→ ABOUT THIS TASK:
Please work out how many lines in the material below contain the string "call", and answer with that number only.

→ DATA EXTRACT:
=-=-=-=-=

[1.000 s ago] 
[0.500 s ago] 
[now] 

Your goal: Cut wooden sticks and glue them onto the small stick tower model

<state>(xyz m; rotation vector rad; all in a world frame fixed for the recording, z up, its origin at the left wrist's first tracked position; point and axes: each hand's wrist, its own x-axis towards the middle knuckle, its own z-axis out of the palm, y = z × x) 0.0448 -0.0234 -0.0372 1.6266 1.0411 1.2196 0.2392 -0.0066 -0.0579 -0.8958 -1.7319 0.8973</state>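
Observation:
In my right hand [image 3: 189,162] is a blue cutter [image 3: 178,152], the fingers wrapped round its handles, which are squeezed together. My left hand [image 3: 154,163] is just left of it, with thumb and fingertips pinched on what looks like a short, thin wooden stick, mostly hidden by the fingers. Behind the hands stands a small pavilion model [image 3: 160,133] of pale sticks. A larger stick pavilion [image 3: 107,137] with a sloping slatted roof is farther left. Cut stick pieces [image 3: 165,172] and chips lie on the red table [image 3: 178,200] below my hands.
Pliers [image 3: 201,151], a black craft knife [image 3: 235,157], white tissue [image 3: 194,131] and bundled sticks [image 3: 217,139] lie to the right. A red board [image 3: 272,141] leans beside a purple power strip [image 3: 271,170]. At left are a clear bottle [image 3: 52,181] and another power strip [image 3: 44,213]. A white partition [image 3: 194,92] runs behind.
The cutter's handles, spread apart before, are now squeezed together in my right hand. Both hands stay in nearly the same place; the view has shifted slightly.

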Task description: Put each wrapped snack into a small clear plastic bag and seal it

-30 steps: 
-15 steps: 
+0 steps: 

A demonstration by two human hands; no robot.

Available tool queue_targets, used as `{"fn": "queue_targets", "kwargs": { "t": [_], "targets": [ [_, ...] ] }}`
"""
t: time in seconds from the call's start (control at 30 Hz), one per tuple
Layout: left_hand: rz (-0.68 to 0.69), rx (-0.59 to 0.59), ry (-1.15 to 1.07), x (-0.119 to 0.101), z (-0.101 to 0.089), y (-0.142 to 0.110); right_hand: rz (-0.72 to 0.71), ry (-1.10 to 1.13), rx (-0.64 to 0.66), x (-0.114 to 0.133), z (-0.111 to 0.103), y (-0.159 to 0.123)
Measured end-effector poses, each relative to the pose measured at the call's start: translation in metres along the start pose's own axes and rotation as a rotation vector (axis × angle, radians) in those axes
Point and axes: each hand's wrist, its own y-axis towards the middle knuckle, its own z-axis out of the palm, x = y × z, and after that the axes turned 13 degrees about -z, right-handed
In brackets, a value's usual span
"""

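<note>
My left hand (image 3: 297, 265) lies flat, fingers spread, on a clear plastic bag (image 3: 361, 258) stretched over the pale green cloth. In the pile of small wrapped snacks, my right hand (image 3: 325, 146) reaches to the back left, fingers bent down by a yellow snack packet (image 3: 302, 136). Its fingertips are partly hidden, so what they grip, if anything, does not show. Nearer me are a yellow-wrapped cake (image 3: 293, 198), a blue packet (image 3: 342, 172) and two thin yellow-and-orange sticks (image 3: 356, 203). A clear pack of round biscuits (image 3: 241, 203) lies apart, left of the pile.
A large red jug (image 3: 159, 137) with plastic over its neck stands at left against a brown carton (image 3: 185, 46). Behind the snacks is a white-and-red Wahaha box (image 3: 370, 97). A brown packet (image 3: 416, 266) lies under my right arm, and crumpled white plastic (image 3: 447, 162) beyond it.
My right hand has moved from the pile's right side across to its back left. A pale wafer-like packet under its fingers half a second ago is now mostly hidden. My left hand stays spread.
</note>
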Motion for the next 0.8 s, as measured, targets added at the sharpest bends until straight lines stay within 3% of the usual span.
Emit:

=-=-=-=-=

→ TASK RESPONSE:
2